Drink Piece- Showgirls

Showgirls

What can truly be said about this movie that hasn’t already been said? The film is a cult legend and is one of the classic go-to titles when anyone talks about “so-bad-it’s-good.” It’s a true camp disaster. It’s the most aggressively un-sexy movie ever made about sex. Almost everything about it is disgusting and off-putting and it was a large part of the deathblow that put a studio into bankruptcy.

I love it. I love it so much.

How could I not? It’s an ambitious, frenetic, tacky creation that reaches for the stars and fails so spectacularly, that I cannot imagine success being more entertaining. There’s something incredible and amazing about it being so perfectly complete in it’s badness. For those of you who don’t know (and this would be both a blessing and a curse), Showgirls tells the story of Nomi Malone, a woman who hitch-hikes to Las Vegas to become a “dancer.” The quotation marks are there because it’s not properly elaborated on what that entails or why Nomi even wants this. She finds herself down on her luck and is eventually taken in by Molly, a seamstress/costumer for the dance-show (?) Goddess at the Stardust casino. Nomi takes work as a stripper at the Cheetah Club and boy is she defensive about it. While spending an evening backstage at Goddess with Molly, Nomi meets the star dancer Cristal Connors and what begins as possible flirtation ends with Nomi storming out of the room when Cristal has the gall to point out that Nomi’s a stripper. High-jinks ensue as Nomi auditions her way into Goddess and eventually supplants Cristal as the queen bee of the baffling dance production. Will she learn any lessons about love and life and Vegas? Who cares?

The joy of this movie can only come if you accept that the plot is nonsense. Joe Eszterhas has since said that he was absurdly high while writing the script (that sold for $2 million, not an amount to sneeze at in the early 90’s) and it shows.  Watching the characters interact with each other in dimly-lit rooms with a sheen on their skin that suggests a mild fever, you can only conclude that this movie was written on cocaine. Paul Verhoeven directed this gorgeous travesty and it really makes you stop and ask if there was another form of this movie that could’ve been better. Verhoeven has a gift for vicious satire cloaked in high camp. My favorite example of his craft is the story about how he read Starship Troopers by Robert Heinlein and hated it so much that he filmed a sarcastic adaptation of it. He cast bad actors and told them to really swing for the fences. One might be tempted, then, to view Showgirls that way, but it’s pretty unclear how serious they were trying to be. Verhoeven claims that he wanted to do a remake of All About Eve that also exposed the exploitative treatment women suffer in Vegas. Gena Gershon, who played Cristal, has more or less corroborated this, but that only intensifies that glorious irony of the movie itself: a movie that wanted to show you the horrors of exploitation is itself unbelievably exploitative.

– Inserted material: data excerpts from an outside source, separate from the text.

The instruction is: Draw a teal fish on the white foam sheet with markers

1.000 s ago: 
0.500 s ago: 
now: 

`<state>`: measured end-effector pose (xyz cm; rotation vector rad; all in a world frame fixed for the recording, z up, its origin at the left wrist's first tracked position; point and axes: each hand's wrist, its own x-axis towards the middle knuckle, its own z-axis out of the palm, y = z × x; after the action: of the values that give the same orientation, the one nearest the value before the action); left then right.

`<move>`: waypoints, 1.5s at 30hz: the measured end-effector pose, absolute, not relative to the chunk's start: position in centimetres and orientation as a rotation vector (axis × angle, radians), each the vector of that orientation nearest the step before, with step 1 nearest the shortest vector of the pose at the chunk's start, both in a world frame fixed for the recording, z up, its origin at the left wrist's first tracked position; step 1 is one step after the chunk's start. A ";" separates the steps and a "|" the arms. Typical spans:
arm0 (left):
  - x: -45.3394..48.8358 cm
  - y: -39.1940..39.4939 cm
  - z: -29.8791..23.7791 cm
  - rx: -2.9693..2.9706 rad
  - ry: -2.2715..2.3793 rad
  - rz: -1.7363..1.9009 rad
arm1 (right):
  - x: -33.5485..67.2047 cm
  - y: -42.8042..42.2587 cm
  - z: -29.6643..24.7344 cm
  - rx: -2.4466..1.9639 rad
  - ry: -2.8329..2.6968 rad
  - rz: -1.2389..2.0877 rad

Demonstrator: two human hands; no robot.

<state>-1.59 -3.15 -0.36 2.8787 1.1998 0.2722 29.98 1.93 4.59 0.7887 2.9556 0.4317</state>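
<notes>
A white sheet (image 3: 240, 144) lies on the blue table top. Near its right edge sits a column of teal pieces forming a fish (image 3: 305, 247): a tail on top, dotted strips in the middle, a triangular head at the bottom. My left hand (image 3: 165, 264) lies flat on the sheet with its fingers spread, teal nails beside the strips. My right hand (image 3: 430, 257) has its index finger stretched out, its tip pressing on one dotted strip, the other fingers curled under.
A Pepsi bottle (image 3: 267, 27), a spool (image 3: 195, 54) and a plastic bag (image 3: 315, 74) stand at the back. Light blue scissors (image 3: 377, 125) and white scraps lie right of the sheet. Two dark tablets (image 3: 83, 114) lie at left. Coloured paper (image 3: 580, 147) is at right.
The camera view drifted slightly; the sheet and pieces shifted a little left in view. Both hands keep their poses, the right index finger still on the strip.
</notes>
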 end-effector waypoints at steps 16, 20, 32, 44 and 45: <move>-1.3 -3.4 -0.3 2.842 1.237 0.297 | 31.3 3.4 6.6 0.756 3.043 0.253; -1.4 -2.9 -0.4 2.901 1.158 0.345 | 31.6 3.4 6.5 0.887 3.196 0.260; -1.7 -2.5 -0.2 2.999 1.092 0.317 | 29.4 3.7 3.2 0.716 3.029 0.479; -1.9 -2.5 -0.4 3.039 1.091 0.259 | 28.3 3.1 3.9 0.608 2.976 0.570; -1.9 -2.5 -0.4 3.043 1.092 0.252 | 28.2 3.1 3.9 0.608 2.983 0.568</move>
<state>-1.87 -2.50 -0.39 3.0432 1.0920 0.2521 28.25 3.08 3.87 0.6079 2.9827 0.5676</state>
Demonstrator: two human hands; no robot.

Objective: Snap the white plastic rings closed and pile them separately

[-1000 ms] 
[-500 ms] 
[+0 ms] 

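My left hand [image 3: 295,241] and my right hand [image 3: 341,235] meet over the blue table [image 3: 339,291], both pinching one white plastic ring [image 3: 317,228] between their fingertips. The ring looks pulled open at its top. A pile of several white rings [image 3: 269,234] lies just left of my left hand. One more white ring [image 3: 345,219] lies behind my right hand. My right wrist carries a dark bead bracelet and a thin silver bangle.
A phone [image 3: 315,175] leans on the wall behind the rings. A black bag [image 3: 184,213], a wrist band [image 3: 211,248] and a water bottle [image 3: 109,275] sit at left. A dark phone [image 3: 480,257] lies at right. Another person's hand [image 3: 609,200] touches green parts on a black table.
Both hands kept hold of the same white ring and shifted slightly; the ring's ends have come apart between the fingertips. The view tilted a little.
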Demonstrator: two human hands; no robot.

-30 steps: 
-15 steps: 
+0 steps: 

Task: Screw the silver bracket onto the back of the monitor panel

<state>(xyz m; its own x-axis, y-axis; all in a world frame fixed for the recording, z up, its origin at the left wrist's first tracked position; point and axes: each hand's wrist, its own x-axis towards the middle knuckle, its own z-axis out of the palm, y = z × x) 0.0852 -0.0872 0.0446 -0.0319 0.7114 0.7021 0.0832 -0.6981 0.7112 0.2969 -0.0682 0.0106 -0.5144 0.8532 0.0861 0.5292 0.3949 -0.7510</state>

How exploitative? Showgirls is, to put it delicately, a sea of boobs. Boobs being fondled, boobs being leered at, boobs being mashed into a pole. Women’s bodies are regularly on display for the wolfish men who, with no notable exceptions, are all grasping sex-monsters. Women are objects that the men paw at and rut against. When you add in the fact that everyone looks sweaty, greasy, and over-warm, and how everyone’s lit to look slightly jaundiced, you don’t come out feeling all that great about the human form and anything sexual it can do. On paper, maybe “tons of naked people, mostly women,” would appeal to someone, but then you see what Showgirls does with it and it’s gross.

And yet… It’s gross in the way that children are gross. That’s the thing about Showgirls: it’s so immature and childish in its desperate attempts to shock and appall you that it’s impossible to take seriously. It’s as if you’ve been sat down by a very self-assured tween who’s going to tell you everything they know about sex and the dark side of show business. The movie is so caught up in being titillated and aroused by its own ham-handed portrayals of sex, that it entirely forgets to be the slightest bit sexy. In fact, Showgirls contains one of the worst sex scenes ever filmed. It takes place in a swimming pool and has been likened to watching a dolphin suffer a seizure.

All this might lead you to believe that this isn’t a film worth seeing. Leigh might agree with you as she reports that she felt physically ill watching it. I, however, see it very differently. It’s a trainwreck unlike any trains being wrecked today. It commits every sin, the performances are generally terrible (except for Gershon; she appears to know what this movie is), and the writing is so ridiculous that you can’t help but laugh. It’s imminently quotable and you’ll forever remember the stupid-looking dancing. It’s also hard to not have respect for something that when it bombs, it bombs big. Carolco Pictures went out of business because of how hard this movie tanked (along with the Geena Davis pirate vehicle Cutthroat Island). This was the studio that gave the world the first three Rambo movies and TerminatorShowgirls cost $45 million to make and it made back $37.7 million. That’s a failure worth noting.

So what did we drink to wash down this perfect parfait of trash? We drank a little something we called Holy Water. We took the name from the fateful conversation between Cristal and Nomi in which they, among other topics, compare their breasts and how they both ate dog food for a period. Cristal explains her name, saying that the champagne isn’t just wine, it’s holy water. We combined about a shot of Pisco (a South American grape liquor) with a generous helping of Prosecco, a splash of ginger ale, and a few squeezes of lime. It’s smooth, refreshing, and perfect for a hot summer. It’s also the perfect classy-looking counterpoint to such a trashfire of a movie.

Find this movie. Put night aside for you and some friends to make a whole pitcher of Holy Water and go to town. You’ll have a blast and you’ll educate yourself about one of the most legendarily terrible movies in history.